Serono SA, of Geneva, signed an agreement to gain exclusive worldwide rights to develop and commercialize Kappaproct, a product from InDex Pharmaceuticals AB, of Stockholm, Sweden, for the treatment of ulcerative colitis and potentially other inflammatory diseases. Kappaproct is an antisense inhibitor of the p65 protein, an activator of the pro-inflammatory NF-kappa B pathway. InDex will receive an initial fee and potential milestone payments related to development progress, regulatory submissions and approvals, as well as research and development funding. If Kappaproct is developed and registered worldwide in at least one indication, the payments could reach $35 million. InDex would also receive undisclosed royalties on sales of Kappaproct.
Sertanty Inc., of San Jose, Calif., sold a global license to its Kinase Knowledgebase to Aventis Pharmaceuticals Inc., a unit of Aventis SA, of Strasbourg, France. Aventis, which will use the product for its preclinical research programs in the field of kinases, also licensed Sertanty's Lucia technology, a web-based search interface that facilitates retrieval of relevant research information.
SuperGen Inc., of Dublin, Calif., secured European marketing rights for the anticancer compound Nipent (pentostatin for injection) from Pfizer Inc., of New York, and plans to retain the exclusive European distributor for Nipent for the near term. Nipent is approved as a single-agent treatment for patients with hairy-cell leukemia and remains under investigational study for a number of hematological malignancies. Financial terms were not disclosed.
Syngenta AG, of Basel, Switzerland, entered an agreement with SemBioSys Genetics Inc., of Calgary, Alberta, to gain access to the latter's oilbody-based Stratosome Biologics and StratoCapture Purification Systems for the development of Syngenta biologic products. The companies said the technologies hold the promise to reduce downstream purification costs of therapeutic proteins and monoclonal antibodies.

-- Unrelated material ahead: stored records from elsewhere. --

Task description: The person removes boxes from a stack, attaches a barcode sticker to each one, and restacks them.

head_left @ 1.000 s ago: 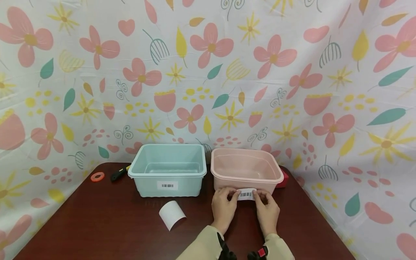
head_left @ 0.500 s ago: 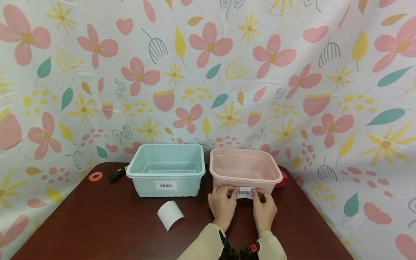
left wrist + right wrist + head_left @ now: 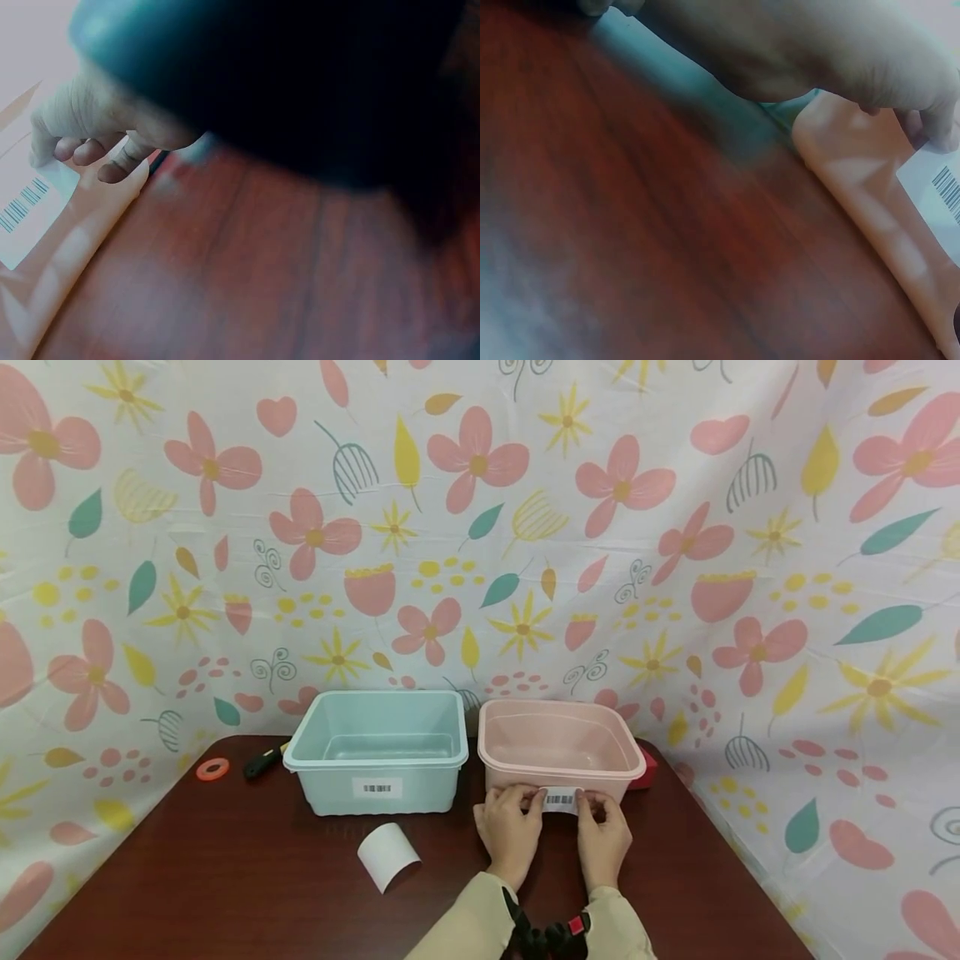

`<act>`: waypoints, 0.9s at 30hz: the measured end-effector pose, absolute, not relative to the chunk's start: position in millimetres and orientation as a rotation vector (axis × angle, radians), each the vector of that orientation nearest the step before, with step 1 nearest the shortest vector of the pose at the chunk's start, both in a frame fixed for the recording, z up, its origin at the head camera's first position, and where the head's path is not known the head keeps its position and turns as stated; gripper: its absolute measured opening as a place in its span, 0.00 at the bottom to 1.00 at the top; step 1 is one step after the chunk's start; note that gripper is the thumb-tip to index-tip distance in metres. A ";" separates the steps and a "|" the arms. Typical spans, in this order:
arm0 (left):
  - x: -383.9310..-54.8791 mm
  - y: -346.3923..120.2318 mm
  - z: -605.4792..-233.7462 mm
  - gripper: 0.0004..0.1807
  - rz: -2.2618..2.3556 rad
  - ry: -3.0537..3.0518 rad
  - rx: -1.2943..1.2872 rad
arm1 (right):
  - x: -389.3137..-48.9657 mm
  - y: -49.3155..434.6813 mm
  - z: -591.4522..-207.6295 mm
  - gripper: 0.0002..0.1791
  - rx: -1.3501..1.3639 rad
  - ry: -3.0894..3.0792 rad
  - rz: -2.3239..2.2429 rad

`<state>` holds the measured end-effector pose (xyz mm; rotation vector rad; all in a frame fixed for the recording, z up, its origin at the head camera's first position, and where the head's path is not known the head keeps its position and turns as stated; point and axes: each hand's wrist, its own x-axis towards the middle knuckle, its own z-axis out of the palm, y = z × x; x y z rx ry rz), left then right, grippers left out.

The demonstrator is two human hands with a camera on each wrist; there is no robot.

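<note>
A white barcode label lies against the front wall of the pink plastic basin, just below its rim. My left hand pinches the label's left end, and my right hand pinches its right end. In the left wrist view the label is close over the basin wall, fingertips at its corner. The right wrist view has the label with its lower edge slightly off the wall. Beside it, a light blue basin bears a similar barcode label on its front.
A curled piece of white paper lies in front of the blue basin. Far left on the dark brown table are an orange ring and a black-handled tool. A red object shows behind the pink basin.
Both hands have raised the barcode label slightly on the pink basin's front, nearer its rim. The whole head view has shifted a little to the left.
</note>
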<state>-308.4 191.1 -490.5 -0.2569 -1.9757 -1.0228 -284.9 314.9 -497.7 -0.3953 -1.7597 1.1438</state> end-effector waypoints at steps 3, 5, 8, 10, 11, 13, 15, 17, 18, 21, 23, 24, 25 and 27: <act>-309.5 190.9 -490.8 0.08 -0.997 -1.956 -0.246 | -285.7 314.9 -498.6 0.09 -0.396 -1.765 1.144; -310.6 191.1 -491.2 0.08 -0.984 -1.941 -0.246 | -286.2 315.0 -498.6 0.09 -0.392 -1.767 1.137; -312.1 191.8 -491.3 0.09 -0.968 -1.935 -0.248 | -286.8 315.4 -498.2 0.09 -0.388 -1.767 1.131; -312.9 192.3 -491.2 0.09 -0.958 -1.930 -0.245 | -287.0 315.8 -497.8 0.09 -0.389 -1.769 1.128; -313.2 192.5 -491.3 0.09 -0.954 -1.931 -0.244 | -287.1 316.1 -497.6 0.09 -0.391 -1.772 1.126; -313.6 192.8 -491.2 0.09 -0.951 -1.928 -0.243 | -287.0 316.4 -497.2 0.09 -0.394 -1.777 1.125; -313.8 192.9 -491.2 0.09 -0.953 -1.930 -0.241 | -286.7 316.2 -496.4 0.09 -0.399 -1.782 1.127; -313.6 192.8 -491.2 0.09 -0.956 -1.937 -0.240 | -286.4 315.7 -495.6 0.09 -0.403 -1.787 1.129; -313.4 192.7 -491.0 0.09 -0.954 -1.939 -0.238 | -286.1 315.3 -495.1 0.09 -0.404 -1.791 1.132; -313.1 192.8 -491.3 0.09 -0.949 -1.942 -0.234 | -285.3 314.0 -494.0 0.08 -0.407 -1.803 1.139; -313.0 192.8 -491.1 0.09 -0.945 -1.939 -0.233 | -284.8 313.2 -493.1 0.09 -0.410 -1.813 1.148; -312.8 192.7 -491.1 0.08 -0.947 -1.941 -0.233 | -284.8 313.0 -492.8 0.09 -0.415 -1.817 1.155; -312.7 192.8 -491.1 0.08 -0.950 -1.944 -0.235 | -284.7 313.0 -492.8 0.09 -0.424 -1.820 1.160; -312.2 192.7 -490.8 0.08 -0.955 -1.953 -0.234 | -284.9 313.1 -492.7 0.10 -0.441 -1.829 1.170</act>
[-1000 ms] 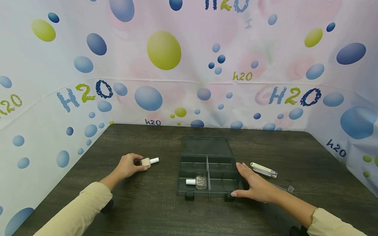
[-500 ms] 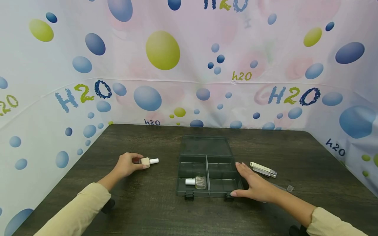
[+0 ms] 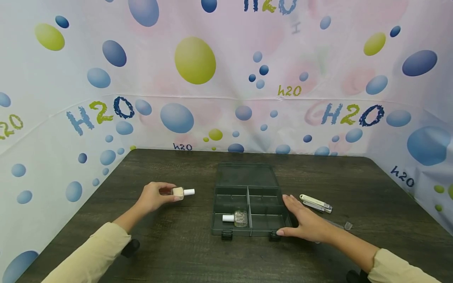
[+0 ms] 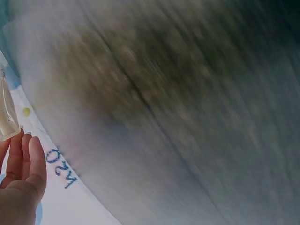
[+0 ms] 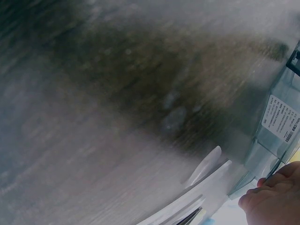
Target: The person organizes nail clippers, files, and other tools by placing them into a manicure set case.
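My left hand [image 3: 154, 196] pinches a small nail polish bottle [image 3: 177, 193] with cream polish and a white cap, the cap pointing right. In the left wrist view the bottle [image 4: 7, 112] shows at the left edge, at the fingertips of the hand [image 4: 23, 164]. A dark see-through compartment box [image 3: 231, 232] lies with its lid folded back. Inside its front left compartment lies a second nail polish bottle [image 3: 241, 219], clear with a white cap. My right hand [image 3: 305, 222] rests at the box's right side, fingers extended along the edge, thumb by the front right latch.
Right of the box lies a cream and grey stapler-like tool [image 3: 316, 203]. A clear thin object [image 3: 348, 226] sits partly behind the right wrist. A printed curtain [image 3: 219, 118] borders the dark wood table [image 3: 170, 251] at the back and sides. A label [image 5: 281, 118] shows on the box.
My left hand has shifted slightly right with the cream nail polish bottle, a little upward in the head view. My right hand and the box stay where they were.
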`<state>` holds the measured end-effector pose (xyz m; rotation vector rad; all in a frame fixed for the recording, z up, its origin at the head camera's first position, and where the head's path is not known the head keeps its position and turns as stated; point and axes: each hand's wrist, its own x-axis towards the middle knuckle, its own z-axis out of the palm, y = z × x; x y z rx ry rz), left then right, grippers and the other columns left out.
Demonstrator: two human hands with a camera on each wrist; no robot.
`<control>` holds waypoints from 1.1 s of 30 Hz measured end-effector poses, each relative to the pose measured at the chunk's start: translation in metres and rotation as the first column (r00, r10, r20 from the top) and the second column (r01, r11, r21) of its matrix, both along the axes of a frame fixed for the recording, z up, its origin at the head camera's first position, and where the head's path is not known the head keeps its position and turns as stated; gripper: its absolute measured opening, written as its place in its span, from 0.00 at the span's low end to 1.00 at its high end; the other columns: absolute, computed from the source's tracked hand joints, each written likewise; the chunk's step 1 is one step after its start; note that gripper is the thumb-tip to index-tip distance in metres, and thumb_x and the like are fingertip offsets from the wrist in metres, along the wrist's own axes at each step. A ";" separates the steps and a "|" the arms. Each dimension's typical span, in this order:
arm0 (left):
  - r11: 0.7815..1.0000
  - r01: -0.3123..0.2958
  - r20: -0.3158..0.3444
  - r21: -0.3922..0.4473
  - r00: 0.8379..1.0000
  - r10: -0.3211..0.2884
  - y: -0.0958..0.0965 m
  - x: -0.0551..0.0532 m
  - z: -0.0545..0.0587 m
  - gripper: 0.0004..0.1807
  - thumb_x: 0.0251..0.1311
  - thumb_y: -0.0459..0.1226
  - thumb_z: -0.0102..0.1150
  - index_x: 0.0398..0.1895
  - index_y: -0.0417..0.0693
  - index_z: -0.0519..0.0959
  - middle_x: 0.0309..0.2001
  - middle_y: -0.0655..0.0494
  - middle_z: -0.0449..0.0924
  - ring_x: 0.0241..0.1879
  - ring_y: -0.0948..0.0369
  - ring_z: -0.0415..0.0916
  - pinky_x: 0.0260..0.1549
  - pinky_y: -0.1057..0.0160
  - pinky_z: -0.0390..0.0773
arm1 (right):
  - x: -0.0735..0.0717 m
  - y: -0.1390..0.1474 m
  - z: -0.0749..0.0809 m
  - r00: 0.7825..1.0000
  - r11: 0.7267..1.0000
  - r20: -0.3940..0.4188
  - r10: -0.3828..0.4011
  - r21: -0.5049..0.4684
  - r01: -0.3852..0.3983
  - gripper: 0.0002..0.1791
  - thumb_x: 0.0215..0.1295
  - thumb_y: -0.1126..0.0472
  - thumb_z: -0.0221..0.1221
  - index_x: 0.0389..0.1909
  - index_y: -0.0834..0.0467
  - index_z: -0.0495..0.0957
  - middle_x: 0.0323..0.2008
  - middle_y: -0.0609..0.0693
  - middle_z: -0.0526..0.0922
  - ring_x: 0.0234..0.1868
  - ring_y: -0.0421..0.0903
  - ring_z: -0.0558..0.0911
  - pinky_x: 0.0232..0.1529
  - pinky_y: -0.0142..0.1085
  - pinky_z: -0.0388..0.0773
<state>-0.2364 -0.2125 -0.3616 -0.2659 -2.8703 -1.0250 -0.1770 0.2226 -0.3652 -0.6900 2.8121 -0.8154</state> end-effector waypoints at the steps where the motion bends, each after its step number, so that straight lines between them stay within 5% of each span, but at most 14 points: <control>1: 1.000 0.005 -0.005 0.015 1.000 -0.005 0.001 0.001 0.001 0.22 0.49 0.38 0.68 0.47 0.34 0.80 0.43 0.37 0.81 0.42 0.47 0.80 0.38 0.55 0.82 | 0.000 0.000 0.000 1.000 1.000 -0.001 0.000 0.001 0.000 0.60 0.50 0.35 0.62 0.70 0.71 0.46 0.70 0.70 0.46 0.69 0.71 0.44 0.62 0.66 0.50; 17: 0.980 0.065 -0.008 0.186 0.998 -0.065 0.025 0.019 0.017 0.22 0.51 0.37 0.67 0.48 0.34 0.80 0.44 0.37 0.81 0.42 0.50 0.81 0.36 0.62 0.83 | 0.000 -0.001 0.001 1.000 1.000 -0.018 0.006 0.017 -0.006 0.59 0.51 0.36 0.62 0.70 0.70 0.47 0.69 0.71 0.47 0.69 0.71 0.46 0.61 0.67 0.51; 33: 0.947 0.152 -0.034 0.282 0.988 -0.149 0.055 0.038 0.016 0.21 0.48 0.35 0.68 0.47 0.37 0.80 0.45 0.40 0.81 0.41 0.52 0.82 0.37 0.67 0.82 | 0.000 0.000 0.001 1.000 1.000 -0.014 0.005 0.016 -0.005 0.59 0.51 0.37 0.62 0.70 0.70 0.46 0.70 0.71 0.47 0.69 0.71 0.46 0.61 0.67 0.51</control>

Syngenta expects to use the technology across existing and future products in its biopharmaceutical pipeline. The agreement includes an up-front payment, option exercise fees, milestones and royalties for SemBioSys. More specific financial terms were not disclosed.

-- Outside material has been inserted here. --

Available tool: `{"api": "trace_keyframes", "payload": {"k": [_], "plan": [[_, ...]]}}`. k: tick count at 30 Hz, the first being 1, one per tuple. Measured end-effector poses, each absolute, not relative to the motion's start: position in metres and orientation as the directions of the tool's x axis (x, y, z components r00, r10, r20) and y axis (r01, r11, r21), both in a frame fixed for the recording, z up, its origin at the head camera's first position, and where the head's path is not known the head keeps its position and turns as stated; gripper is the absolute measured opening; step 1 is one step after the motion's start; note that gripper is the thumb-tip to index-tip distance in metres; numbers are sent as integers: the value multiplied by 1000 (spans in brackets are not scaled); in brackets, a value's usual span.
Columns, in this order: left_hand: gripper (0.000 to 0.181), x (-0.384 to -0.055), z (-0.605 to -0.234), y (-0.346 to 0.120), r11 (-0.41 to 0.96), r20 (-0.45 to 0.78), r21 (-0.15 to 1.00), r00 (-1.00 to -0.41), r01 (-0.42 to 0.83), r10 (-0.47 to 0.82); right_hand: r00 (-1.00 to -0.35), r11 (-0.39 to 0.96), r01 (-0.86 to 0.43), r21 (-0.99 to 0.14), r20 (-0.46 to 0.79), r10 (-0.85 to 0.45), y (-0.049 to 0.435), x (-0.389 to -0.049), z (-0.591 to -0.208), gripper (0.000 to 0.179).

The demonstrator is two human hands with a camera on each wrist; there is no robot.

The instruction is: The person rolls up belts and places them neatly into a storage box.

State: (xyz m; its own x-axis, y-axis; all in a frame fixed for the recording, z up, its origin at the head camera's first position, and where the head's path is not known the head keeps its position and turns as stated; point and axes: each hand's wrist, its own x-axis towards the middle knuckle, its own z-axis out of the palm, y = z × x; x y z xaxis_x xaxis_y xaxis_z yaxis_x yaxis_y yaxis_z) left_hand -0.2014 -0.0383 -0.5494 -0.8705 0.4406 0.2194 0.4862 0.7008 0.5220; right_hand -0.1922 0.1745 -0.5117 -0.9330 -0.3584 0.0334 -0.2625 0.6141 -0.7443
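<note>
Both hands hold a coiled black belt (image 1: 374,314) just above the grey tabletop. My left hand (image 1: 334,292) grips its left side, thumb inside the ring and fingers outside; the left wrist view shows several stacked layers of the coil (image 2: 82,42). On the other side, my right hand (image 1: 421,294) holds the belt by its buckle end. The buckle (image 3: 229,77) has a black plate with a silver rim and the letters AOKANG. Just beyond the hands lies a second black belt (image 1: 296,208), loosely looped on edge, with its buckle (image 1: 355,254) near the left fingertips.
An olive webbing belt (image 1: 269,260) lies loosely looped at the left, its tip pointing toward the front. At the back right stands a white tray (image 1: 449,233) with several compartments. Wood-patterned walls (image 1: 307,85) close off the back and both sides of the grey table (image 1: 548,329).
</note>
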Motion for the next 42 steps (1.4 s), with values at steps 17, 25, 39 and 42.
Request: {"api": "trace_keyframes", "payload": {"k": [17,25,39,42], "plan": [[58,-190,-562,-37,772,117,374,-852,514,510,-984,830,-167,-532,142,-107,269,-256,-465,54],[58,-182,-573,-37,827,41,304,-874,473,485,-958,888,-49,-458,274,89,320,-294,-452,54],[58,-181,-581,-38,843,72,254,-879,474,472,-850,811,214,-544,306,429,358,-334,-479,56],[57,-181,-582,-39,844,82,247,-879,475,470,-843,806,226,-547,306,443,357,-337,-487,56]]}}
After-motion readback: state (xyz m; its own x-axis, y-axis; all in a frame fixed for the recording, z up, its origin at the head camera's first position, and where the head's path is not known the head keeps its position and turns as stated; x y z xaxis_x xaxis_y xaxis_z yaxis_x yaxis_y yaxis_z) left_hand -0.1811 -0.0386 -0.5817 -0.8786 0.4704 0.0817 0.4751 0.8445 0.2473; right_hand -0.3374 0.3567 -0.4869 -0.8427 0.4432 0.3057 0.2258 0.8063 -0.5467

ViroPharma Inc., of Exton, Pa., began a Phase I program with HCV-086, a hepatitis C antiviral compound that the company is co-developing with Wyeth, of Madison, N.J. Initially, the parties will conduct a study to assess HCV-086 administered orally to healthy volunteer subjects. Should those data support further advancement, the companies plan to begin a multiple-dose study in patients with chronic hepatitis C virus infection to assess the compound's antiviral activity, safety, tolerability and pharmacokinetic profile.